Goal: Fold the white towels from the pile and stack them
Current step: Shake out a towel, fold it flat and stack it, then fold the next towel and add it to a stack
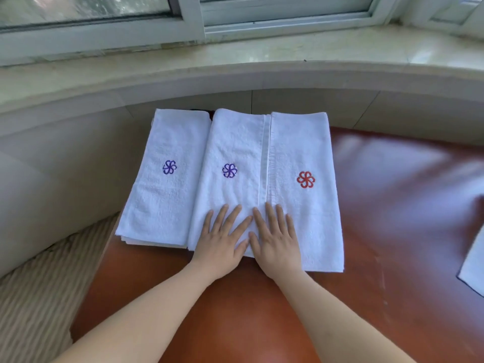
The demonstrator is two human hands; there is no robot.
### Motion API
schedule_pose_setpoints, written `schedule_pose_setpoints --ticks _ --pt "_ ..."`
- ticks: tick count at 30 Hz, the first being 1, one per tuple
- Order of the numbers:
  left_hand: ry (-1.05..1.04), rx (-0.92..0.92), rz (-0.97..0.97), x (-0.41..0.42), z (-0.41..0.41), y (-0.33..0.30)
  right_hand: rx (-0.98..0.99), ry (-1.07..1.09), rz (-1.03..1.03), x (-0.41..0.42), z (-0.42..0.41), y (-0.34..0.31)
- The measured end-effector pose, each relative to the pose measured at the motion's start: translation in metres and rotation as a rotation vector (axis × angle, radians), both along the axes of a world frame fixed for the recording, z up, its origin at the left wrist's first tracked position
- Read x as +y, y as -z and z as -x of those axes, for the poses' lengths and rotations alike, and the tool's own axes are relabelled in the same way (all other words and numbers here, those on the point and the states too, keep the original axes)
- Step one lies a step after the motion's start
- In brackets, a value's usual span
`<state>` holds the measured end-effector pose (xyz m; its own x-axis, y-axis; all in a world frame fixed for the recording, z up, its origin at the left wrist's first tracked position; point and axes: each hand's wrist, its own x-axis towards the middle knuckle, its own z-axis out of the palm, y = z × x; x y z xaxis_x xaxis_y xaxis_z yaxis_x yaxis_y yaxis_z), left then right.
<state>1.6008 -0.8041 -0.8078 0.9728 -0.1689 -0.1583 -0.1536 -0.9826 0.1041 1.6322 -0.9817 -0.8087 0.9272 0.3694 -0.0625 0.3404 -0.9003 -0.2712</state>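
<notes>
Three folded white towels lie side by side on the red-brown table [392, 231]. The left towel [167, 195] tops a small stack and bears a purple flower mark. The middle towel [233, 142] also has a purple mark and overlaps the right towel [303, 153], which carries a red mark. My left hand [222, 242] lies flat with spread fingers on the near end of the middle towel. My right hand [275, 242] lies flat beside it, across the hem where the middle and right towels meet. The two hands touch at the thumbs.
Another white cloth [474, 260] shows at the right edge of the table. A stone window sill [235, 74] curves behind the towels. A beige sofa with a striped cushion [44, 279] stands to the left of the table.
</notes>
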Motion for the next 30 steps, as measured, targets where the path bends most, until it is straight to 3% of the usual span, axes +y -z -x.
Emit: schedule_pose_setpoints --ticks 9,21,30 --pt "0.041 0.317 -0.01 -0.035 0.06 -0.062 0.335 -0.11 0.072 -0.03 0.069 -0.05" --pt "0.066 0.055 0.062 -0.084 0.106 -0.251 0.182 0.031 0.127 -0.105 0.136 -0.246" --pt "0.123 -0.109 0.084 -0.176 0.108 -0.362 0.1 0.174 0.138 -0.225 0.168 -0.357"
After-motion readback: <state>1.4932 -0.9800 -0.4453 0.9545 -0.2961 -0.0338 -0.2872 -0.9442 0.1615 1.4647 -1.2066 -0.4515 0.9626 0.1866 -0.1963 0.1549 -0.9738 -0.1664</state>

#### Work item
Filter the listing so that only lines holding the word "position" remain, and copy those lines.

#### Result
- The measured end-effector pose, each relative to the pose measured at the motion's start: translation in metres and rotation as a rotation vector (axis × angle, radians), both along the axes of a world frame fixed for the recording, z up, its origin at the left wrist's first tracked position
`<state>` holds the measured end-effector pose (xyz m; its own x-axis, y-axis; all in a world frame fixed for the recording, z up, its origin at the left wrist's first tracked position; point and axes: each hand's wrist, its own x-axis towards the middle knuckle, its own z-axis out of the palm, y = z × x; x y z xaxis_x xaxis_y xaxis_z yaxis_x yaxis_y yaxis_z), left then right.

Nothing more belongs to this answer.